Arabidopsis thaliana RALF1 opposes brassinosteroid effects on root cell elongation and lateral root formation.

Rapid alkalinization factor (RALF) is a peptide signal that plays a basic role in cell biology and most likely regulates cell expansion. In this study, transgenic Arabidopsis thaliana lines with high and low levels of AtRALF1 transcripts were used to investigate this peptide's mechanism of action. Overexpression of the root-specific isoform AtRALF1 resulted in reduced cell size. Conversely, AtRALF1 silencing increased root length by increasing the size of root cells.
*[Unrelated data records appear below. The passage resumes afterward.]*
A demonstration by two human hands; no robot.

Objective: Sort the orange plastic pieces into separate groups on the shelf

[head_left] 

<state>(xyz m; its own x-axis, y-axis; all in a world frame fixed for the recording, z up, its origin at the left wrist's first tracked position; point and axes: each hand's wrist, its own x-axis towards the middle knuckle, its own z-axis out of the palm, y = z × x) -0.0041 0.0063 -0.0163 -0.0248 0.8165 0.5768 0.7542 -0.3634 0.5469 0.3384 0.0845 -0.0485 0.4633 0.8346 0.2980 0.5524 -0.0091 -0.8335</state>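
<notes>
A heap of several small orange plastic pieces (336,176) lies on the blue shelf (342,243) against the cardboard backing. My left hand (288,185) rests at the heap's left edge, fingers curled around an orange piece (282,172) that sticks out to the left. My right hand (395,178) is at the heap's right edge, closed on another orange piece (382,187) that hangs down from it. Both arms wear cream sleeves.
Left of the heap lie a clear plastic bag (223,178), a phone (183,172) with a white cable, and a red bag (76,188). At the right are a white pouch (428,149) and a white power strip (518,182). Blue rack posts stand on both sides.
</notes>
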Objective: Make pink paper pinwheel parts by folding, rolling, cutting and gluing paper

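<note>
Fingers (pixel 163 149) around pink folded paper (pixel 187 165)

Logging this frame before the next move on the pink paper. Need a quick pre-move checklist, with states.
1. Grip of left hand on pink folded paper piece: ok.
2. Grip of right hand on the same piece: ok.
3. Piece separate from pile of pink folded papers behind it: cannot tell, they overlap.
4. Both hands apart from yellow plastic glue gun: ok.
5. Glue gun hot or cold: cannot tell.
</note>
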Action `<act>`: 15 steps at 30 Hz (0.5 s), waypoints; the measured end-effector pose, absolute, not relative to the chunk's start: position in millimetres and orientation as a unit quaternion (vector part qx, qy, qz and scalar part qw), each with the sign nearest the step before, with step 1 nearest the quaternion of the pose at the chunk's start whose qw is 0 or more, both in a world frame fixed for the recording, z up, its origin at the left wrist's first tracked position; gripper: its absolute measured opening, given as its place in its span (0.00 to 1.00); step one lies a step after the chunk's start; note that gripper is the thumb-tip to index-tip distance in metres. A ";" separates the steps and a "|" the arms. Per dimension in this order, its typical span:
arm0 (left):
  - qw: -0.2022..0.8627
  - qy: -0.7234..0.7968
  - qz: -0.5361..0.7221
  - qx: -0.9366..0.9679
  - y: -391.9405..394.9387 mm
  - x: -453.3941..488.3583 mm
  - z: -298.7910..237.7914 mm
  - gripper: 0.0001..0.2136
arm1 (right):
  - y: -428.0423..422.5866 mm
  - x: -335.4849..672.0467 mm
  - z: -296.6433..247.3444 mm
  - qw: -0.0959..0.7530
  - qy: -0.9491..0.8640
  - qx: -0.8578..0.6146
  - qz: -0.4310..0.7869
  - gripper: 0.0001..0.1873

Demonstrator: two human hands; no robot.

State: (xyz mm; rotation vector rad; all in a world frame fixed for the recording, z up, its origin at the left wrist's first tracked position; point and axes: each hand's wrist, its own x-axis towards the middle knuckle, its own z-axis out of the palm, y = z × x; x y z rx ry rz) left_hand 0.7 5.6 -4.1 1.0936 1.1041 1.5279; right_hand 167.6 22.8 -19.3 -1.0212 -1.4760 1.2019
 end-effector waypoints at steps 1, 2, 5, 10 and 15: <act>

AtRALF1-silenced plants also showed an increase in the number of lateral roots, whereas AtRALF1 overexpression produced the opposite effect. In addition, four AtRALF1-inducible genes were identified: two genes encoding proline-rich proteins (AtPRP1 and AtPRP3), one encoding a hydroxyproline-rich glycoprotein (AtHRPG2), and one encoding a xyloglucan endotransglucosylase (TCH4). These genes were expressed in roots and involved in cell-wall rearrangement, and their induction was concentration dependent. Furthermore, AtRALF1-overexpressing plants were less sensitive to exogenous brassinolide (BL); upon BL treatment, the plants showed no increase in root length and a compromised increase in hypocotyl elongation. In addition, the treatment had no effect on the number of emerged lateral roots. AtRALF1 also induces two brassinosteroid (BR)-downregulated genes involved in the BR biosynthetic pathway: the cytochrome P450 monooxygenases CONSTITUTIVE PHOTOMORPHISM AND DWARFISM (CPD) and DWARF4 (DWF4). Simultaneous treatment with both AtRALF1 and BL caused a reduction in AtRALF1-inducible gene expression levels, suggesting that these signals may compete for components shared by both pathways. Taken together, these results indicate an opposing effect of AtRALF1 and BL, and suggest that RALF's mechanism of action could be to interfere with the BR signalling pathway.

Biological activity of nine recombinant AtRALF peptides: implications for their perception and function in Arabidopsis.

RALF is a small (5 kDa) and ubiquitous plant peptide signal. It was first isolated from tobacco leaf protein extracts owing to its capacity to alkalinize the extracellular media of cell suspensions. RALFs inhibit root growth and hypocotyl elongation, and a role for RALFs in cell expansion has also been proposed. Arabidopsis has 37 RALF isoforms (AtRALF), but only a small group of nine has high primary structure identity to the original RALF peptide isolated from tobacco. Herein, we report the heterologous production of these nine peptides in Escherichia coli and the evaluation of their activity in five biological assays. All AtRALF peptides produced showed strong alkalinizing activities, with the exception of the pollen-specific isoform AtRALF4. Although it exhibited no inhibitory activity in the root growth and hypocotyl elongation assays, AtRALF4 is a strong inhibitor of pollen germination. Our data demonstrate that the divergence in the tissue specificity and gene expression patterns of the different AtRALFs does not change the fact that their main role seems to be the regulation of cell expansion. Furthermore, different activities in the alkalinization assays upon the addition of two consecutive and saturating doses of the peptides suggest that the peptides are likely being sensed by specific receptors.